If you want to scale to massive entity count, you definitely want to make models with just 1 material.

You want to share materials as much as possible between instances, using some kind of texture atlas. (Hybrid renderer has very fast per instance properties, so you can give objects different uvs while using the same material)

if you are using URP, using shader graph is the simplest approach & should generate performant shader code that hybrid renderer supports.

Depending on if you are using Hybrid Renderer V1 or V2. You might have to enable instancing manually.

You want to make sure you have very good LOD’s. 4-6 LOD levels is generally a good idea.
Culling in the distance using LOD groups can also help a lot.

8 Likes

Generally i would not advise to use Graphics.DrawMeshInstanced or indirect directly.
In real games you need culling, LOD’s, want it to work with lights&shadows etc. WIth custom Graphics.DrawMeshInstanced you need to do that yourself. With Hybrid renderer that works out of the box.

Hybrid Renderer gives you that and is well optimised for massive amounts of instancing.
A bespoke solution, that comes with limitations that you know in your specific game can always beat what we do of course. You just have to really know what they are and what you will invest in,

Hybrid renderer is also going to get faster / less overhead / more feature complete, with future releases.

16 Likes

Speaking of. Any chance Graphics.DrawMeshInstanced gets an overload with native container instead of managed array / list?

That would boost performance for custom written renderers majorly, as data management could be bursted and float4x4 could be used (instead of Matrix4x4).

At least NativeArray would be nice to have.
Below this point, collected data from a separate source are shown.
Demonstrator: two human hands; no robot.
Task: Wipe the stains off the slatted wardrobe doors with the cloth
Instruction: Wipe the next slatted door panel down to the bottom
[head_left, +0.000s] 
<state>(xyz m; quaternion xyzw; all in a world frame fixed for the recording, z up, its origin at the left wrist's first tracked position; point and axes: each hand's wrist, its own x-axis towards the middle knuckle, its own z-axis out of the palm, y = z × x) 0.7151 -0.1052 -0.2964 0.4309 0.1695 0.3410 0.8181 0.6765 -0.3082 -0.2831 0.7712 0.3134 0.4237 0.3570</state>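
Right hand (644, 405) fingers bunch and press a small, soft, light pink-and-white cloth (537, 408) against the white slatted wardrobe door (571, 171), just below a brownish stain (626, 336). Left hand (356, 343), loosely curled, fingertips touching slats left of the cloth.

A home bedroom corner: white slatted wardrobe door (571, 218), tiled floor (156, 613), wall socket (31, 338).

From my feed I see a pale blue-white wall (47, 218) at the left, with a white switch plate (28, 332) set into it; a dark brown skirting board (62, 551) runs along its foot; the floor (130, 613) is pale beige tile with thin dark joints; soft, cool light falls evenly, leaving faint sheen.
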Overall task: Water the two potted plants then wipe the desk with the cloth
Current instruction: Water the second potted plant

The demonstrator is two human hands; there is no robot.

I know indirect kinda covers the need for the matrix / data passing, but for mobile / middle-end devices compute shaders tend to provide somewhat slower results.

2 Likes

I’ll get into blender and create the multiple LOD’s, I’ve been experimenting with this after the suggestions in this thread and it indeed will help, thanks for that.
Also I’ll bake the textures and see how it impacts performance.

“if you are using URP, using shader is the simplest approach” - What did you mean by this?

Directly on the prefab/gameobject that’s being converted:
7624432--948394--upload_2021-11-3_0-0-18.png

1 Like

At such large numbers you’ll need some clever LOD and animation solutions. For example: even if your models have only 100 triangles each, that still means rendering 100 million triangles per frame if they are all visible, which is still quite a lot even for a game targeting modern systems.

2 Likes

After reading all the comments and adjusting the project I see that perhaps the brick wall here is not the number of entities but the number of triangles + material then?
I’ve just done the baking of materials (now it’s just an uv map per object) and some LOD.
It got from 0.5 FPS to 4FPS.
I believe I’m going somewhere, so:

  • What’s a healthy number of tris visible on screen (that dots / unity can cope with)?
  • If I want to do some culling to not render objects overlapping reach other, how could I deactivate the render mesh ? (Or activate some dots culling)
  • @Joachim_Ante_1 you mentioned imaging shader graph for urp and enabling instancing manually: could you please tell me how I enable this instancing on hybrid V2 and if shader graph shaders are more performant than built in ones?
  • If I want to do some culling to not render objects overlapping reach other, how could I deactivate the render mesh ? >(Or activate some dots culling)

LOD& culling is always active and automatic.

However, if by “overlapping each other” you mean you want occlusion culling, this feature isn’t fully implemented yet for Hybrid Renderer. The old occlusion culling system isn’t compatible either. You can try to enable the experimental occlusion culling in HRv2 but it’s pretty bare-bones right now, I wouldn’t recommend it.